Task goal
Nothing but the lines below from the first through the one with "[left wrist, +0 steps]" should appear, printed exactly; please leave pictures out.

*** Block opens ***

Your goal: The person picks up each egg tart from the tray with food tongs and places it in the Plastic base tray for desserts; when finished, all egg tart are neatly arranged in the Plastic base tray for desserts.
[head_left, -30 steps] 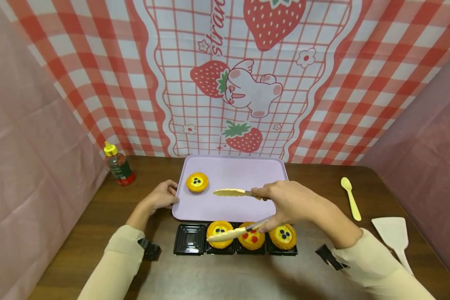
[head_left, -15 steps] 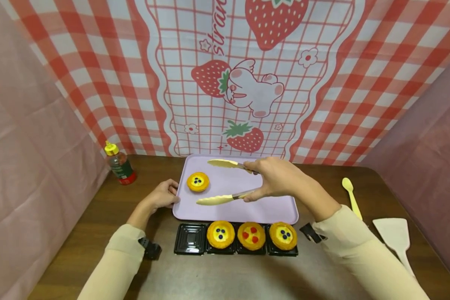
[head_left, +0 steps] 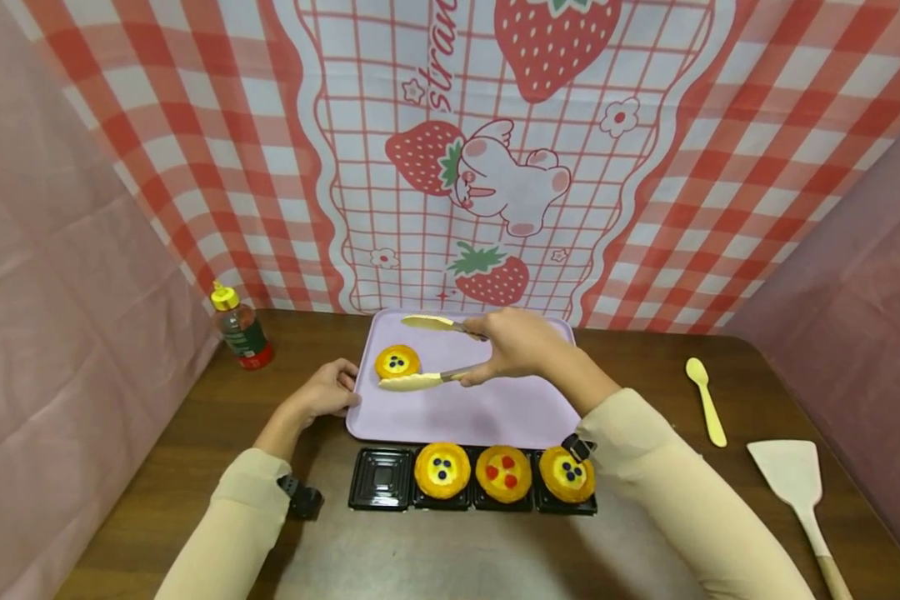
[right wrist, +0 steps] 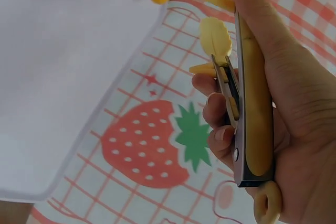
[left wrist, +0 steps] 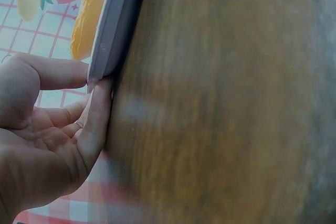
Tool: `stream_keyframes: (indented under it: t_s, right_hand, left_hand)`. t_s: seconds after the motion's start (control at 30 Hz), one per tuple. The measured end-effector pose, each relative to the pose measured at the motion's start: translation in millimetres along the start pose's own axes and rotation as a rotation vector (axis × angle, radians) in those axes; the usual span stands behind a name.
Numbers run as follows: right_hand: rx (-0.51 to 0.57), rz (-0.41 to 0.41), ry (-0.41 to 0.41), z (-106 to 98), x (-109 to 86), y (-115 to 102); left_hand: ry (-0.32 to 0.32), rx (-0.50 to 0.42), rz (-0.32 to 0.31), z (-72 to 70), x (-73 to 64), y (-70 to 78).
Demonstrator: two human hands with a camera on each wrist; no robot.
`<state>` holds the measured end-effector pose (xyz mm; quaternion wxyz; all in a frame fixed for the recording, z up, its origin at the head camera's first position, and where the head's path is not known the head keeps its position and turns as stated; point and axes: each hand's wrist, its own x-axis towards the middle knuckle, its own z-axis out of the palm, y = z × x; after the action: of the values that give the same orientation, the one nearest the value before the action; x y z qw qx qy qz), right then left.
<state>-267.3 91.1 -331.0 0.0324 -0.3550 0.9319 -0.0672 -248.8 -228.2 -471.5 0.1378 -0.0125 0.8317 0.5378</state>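
Observation:
My right hand point(head_left: 521, 343) grips a pair of yellow-tipped metal tongs point(head_left: 412, 382), whose arms are spread apart. One tip hangs behind a blueberry-topped tart point(head_left: 396, 357) and the other in front of it; whether either touches it I cannot tell. The tart sits on the left part of a pale purple tray point(head_left: 465, 412). At the tray's left edge, my left hand point(head_left: 324, 390) pinches the rim, and the left wrist view shows thumb and finger on the tray wall point(left wrist: 107, 45). In the right wrist view the tongs' handle point(right wrist: 255, 93) lies along my palm.
Before the tray runs a row of black square holders point(head_left: 381, 479), with two blueberry tarts point(head_left: 441, 483) and one red-topped tart point(head_left: 503, 487). A sauce bottle point(head_left: 244, 335) stands left. A yellow spoon point(head_left: 706, 404) and white spatula point(head_left: 790, 475) lie right.
My right hand has moved left and away from me with the tongs, from above the black holders to around the tart on the tray. The left hand has stayed at the tray's edge.

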Motion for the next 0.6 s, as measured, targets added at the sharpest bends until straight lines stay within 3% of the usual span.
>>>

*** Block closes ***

Solution to the exercise
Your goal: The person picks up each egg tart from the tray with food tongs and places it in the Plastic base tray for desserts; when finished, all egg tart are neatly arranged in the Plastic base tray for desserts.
[head_left, -30 steps] 
[head_left, -15 steps] 
[head_left, +0 steps] 
[right wrist, +0 steps] 
[left wrist, +0 steps] 

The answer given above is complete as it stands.